I think, “What would the inmate who asked ‘for a voice’ say to Stephen Webb?”

Perhaps that national revival sounds distant, that practical matters of survival (minimum wage jobs and the expectation of suspicion on the part of any employer), the lived-sense that a “debt to society” is never repaid, that, yes, they are contaminated or stained in some fundamental way. As far as the bondage of sin is concerned, few of us face the challenges of “the hood.” As one man said to me, “I can look forward to a minimum wage job, pushed to provide for myself and family, or I can meet old friends and earn fifteen hundred dollars a day.” Yes, it is a stereotype, but so many of the inmates grew up in “the hood,” raised in a-traditional families, ran drugs as children, and hustled as teenagers. Crime was adaptation in order to survive. Can we excuse it? No, but what will replace it?

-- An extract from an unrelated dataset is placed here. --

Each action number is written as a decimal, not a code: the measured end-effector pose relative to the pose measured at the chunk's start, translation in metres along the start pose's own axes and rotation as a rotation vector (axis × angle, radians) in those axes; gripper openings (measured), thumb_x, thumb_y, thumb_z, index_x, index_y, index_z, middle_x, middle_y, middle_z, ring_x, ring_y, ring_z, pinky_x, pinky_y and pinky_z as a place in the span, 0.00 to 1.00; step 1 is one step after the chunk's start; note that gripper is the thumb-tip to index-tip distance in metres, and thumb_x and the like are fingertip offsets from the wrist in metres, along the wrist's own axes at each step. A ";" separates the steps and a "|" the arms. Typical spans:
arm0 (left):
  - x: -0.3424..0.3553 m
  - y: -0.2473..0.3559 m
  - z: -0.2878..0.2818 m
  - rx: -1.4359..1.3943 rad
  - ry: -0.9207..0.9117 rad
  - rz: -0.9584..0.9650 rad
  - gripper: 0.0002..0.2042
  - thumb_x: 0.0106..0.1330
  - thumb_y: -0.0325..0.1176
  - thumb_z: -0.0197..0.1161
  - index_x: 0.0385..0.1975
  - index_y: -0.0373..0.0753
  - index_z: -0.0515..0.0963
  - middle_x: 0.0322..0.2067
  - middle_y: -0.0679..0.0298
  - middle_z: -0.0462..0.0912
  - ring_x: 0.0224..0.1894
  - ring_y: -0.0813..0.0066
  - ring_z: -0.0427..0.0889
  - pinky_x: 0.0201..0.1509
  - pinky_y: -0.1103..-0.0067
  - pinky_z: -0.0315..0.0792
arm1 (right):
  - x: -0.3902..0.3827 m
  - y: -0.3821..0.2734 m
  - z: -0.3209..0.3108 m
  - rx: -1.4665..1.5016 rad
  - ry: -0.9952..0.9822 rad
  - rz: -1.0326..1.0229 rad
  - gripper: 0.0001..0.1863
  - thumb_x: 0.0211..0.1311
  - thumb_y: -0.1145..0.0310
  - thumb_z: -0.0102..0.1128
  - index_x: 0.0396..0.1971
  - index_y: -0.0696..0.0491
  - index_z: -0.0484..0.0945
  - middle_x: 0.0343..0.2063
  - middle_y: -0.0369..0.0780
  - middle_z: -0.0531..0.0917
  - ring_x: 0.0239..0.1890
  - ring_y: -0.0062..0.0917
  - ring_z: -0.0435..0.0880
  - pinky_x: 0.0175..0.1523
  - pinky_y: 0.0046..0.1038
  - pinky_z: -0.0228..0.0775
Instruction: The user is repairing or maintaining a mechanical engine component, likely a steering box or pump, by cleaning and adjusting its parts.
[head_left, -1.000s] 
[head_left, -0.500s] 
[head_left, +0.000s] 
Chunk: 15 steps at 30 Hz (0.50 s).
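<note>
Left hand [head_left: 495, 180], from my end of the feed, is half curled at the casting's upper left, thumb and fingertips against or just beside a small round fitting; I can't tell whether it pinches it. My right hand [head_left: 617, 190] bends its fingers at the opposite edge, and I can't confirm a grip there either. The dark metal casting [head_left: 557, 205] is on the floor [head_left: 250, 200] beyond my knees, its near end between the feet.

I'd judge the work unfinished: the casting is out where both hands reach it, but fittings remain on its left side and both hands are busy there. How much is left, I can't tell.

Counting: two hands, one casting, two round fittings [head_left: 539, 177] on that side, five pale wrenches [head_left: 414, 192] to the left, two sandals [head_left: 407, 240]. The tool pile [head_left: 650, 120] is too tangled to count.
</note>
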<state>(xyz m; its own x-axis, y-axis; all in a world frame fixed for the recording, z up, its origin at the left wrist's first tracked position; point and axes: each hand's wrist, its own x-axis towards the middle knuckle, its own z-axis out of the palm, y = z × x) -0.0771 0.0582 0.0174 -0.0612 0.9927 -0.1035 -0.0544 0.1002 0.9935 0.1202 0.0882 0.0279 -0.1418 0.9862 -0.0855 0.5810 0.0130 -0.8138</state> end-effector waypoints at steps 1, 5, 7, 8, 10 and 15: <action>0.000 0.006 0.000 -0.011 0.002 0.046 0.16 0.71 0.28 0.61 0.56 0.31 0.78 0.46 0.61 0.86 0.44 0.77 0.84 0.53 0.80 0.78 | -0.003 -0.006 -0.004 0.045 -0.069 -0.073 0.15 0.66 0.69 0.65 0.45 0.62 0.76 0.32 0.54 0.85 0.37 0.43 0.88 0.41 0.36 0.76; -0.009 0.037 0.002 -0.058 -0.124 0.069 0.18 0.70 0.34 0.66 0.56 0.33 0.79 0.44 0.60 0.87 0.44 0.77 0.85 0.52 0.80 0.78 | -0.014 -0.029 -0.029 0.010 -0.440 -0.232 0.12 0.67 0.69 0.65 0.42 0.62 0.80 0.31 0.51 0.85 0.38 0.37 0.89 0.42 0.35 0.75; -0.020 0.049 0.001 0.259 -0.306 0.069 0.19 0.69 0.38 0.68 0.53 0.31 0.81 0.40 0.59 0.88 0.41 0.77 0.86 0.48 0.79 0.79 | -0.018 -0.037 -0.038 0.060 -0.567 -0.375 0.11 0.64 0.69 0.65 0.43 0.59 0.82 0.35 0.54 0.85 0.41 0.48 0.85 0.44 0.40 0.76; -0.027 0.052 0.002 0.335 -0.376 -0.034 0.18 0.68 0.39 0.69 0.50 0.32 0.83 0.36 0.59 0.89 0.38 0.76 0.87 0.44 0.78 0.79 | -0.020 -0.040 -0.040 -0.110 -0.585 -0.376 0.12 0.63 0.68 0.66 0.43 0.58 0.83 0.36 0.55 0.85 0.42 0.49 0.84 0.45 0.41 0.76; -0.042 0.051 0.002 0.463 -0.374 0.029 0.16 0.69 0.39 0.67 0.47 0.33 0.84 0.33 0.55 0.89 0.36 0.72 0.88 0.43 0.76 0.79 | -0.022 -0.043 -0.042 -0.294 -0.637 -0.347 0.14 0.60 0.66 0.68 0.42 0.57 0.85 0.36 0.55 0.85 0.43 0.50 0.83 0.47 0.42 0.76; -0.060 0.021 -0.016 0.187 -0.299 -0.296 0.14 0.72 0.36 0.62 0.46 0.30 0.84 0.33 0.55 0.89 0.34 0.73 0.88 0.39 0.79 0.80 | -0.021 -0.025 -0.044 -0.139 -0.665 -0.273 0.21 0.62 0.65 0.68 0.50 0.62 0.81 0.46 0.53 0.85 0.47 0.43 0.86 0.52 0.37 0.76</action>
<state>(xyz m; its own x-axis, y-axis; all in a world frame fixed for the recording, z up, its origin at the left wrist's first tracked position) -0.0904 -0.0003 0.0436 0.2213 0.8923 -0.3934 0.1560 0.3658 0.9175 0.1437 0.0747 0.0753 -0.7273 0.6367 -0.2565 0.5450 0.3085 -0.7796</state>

Everything I have written here, I am sure Stephen Webb, in his work in prisons, has heard and worried over. Every time I come away from the Alpha Course (an introduction to Christianity) sessions that I help with, or the book and writing group I staff, or the life-skills course I participate in, I am humbled by the hopes of the men, their realistic self-appraisals, and their sense of powerlessness. The voice I am sure that they want to hear speaking for them asserts: “You are a human being.” Christians or no, they ask for respect.

I remind myself often: the men are felons, they have hurt people, themselves in particular. I also see a self-selecting population. Those who come to the activities with which I am involved can lose the privilege if they “get a ticket” falling afoul of the authorities. On reflection, that leads to further unease about the majority of inmates that simply wait out their “bid.” I will mention the overriding numbers of men of color in the penal system only once. Stephen Webb does not point to race in National Revival, but the evidence of discrimination is all too clear and yet another indictment of complacency – the “lock-them-up-and-throw-away-the-key.”

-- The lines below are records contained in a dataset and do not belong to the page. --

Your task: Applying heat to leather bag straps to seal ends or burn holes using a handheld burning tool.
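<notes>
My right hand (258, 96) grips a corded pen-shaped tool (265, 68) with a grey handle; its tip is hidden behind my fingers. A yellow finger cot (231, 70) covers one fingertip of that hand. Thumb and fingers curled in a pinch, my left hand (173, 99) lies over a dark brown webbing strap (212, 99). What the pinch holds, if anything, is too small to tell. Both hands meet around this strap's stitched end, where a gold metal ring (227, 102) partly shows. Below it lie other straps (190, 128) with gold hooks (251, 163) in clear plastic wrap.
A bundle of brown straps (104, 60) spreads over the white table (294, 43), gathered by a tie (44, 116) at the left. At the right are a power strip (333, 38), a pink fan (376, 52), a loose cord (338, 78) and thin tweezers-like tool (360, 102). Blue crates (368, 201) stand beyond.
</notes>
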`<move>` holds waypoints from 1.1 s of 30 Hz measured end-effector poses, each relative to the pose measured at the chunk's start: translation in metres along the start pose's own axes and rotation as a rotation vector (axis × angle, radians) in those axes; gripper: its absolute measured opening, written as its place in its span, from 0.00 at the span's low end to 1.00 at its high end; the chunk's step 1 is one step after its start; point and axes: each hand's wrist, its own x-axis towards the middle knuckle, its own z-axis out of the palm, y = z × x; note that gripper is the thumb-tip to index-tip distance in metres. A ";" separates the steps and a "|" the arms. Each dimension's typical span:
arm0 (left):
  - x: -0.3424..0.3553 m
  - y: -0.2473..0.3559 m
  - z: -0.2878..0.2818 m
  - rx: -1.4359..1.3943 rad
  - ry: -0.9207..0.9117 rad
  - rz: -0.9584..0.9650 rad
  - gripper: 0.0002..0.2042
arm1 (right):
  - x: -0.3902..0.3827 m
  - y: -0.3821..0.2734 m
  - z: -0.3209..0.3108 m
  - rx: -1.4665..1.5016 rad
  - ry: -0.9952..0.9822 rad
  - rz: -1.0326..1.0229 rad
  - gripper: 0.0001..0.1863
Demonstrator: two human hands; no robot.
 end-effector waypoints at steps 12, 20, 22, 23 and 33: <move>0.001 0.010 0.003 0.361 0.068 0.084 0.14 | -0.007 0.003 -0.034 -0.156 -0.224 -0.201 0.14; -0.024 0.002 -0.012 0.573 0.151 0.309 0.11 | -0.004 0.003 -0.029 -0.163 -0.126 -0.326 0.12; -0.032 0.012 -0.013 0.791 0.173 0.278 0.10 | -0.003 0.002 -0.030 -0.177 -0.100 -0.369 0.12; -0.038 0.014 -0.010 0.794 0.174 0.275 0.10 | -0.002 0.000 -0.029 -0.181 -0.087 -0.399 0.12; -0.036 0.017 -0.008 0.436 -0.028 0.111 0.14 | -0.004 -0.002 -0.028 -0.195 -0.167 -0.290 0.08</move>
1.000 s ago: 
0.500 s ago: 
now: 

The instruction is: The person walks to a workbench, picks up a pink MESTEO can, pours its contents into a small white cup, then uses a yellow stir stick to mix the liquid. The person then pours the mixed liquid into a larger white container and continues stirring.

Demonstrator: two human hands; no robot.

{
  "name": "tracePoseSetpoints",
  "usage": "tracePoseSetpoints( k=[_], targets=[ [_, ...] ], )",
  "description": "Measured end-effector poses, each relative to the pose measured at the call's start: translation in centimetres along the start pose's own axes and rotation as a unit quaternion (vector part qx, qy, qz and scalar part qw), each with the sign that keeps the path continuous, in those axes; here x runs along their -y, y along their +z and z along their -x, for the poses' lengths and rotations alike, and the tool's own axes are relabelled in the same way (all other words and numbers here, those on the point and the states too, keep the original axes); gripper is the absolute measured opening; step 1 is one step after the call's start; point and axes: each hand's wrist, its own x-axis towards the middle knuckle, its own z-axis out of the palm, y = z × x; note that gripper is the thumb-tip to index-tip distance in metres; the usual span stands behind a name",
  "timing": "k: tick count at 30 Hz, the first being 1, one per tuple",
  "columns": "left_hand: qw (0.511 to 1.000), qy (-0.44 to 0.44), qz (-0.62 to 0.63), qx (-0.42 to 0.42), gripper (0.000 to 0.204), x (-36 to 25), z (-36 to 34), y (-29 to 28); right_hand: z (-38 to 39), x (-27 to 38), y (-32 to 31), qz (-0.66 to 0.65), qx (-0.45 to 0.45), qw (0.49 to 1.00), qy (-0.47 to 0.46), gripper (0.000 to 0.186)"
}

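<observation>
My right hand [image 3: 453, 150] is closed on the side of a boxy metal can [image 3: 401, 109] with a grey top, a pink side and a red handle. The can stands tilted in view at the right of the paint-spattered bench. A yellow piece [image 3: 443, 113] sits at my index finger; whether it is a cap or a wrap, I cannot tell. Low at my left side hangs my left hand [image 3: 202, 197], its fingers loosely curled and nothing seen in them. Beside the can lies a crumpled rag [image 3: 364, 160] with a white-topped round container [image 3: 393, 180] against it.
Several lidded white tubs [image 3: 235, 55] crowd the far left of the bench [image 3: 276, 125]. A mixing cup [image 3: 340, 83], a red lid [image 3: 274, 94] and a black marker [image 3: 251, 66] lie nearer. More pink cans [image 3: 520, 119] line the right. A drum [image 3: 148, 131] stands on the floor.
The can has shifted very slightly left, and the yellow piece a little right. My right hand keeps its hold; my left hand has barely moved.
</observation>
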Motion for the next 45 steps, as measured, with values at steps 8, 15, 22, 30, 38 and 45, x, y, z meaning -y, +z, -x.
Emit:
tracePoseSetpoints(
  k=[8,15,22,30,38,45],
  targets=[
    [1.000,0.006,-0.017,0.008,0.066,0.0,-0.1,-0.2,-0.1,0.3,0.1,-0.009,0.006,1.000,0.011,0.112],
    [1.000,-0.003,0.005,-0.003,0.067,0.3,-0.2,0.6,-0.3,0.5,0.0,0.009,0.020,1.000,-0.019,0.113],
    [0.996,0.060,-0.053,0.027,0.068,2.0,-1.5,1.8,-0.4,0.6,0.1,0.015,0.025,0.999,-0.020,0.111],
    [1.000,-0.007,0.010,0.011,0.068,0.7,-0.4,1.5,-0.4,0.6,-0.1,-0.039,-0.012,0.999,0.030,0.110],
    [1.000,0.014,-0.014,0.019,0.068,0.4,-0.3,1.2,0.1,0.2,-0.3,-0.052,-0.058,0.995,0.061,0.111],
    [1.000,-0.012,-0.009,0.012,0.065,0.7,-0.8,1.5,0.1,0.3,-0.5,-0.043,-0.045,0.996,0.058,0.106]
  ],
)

Surely Stephen Webb will respond that he pleads for understanding and reaction in way that I have suggested. To do justice by (and through) the prison system involves responsiveness to all that I have mentioned. Amen. Let this herald national revival of Christianity. But I don’t hear a call for political action, for social justice that looks at inequality of wealth, or for the personal burden that we face at our own distance from those whom we imprison. What discomfort would I feel as a Christian, if the Breath of the Spirit came from the mouth of a convict? Where, I ask myself, would I ever meet an offender or an ex-offender except through the volunteer work that I do? Is Christian life in this country so exclusive for so many of us? One final thought: when I mention to acquaintances that I am a prison volunteer, many express surprise, and wonder about the strangeness of what I face. But frankly, my experience has been remarkably familiar, human, and if I dare say it, Christ-like. We should not raise eyebrows over the intelligence, the hopes, the anxieties, and the deep desire for renewal that so many men behind bars express. As Stephen Webb argues, it is not odd to share in the bondage that is our earthly state.

Edward T. Wheeler, a frequent contributor, is the former dean of the faculty at the Williams School in New London, Connecticut.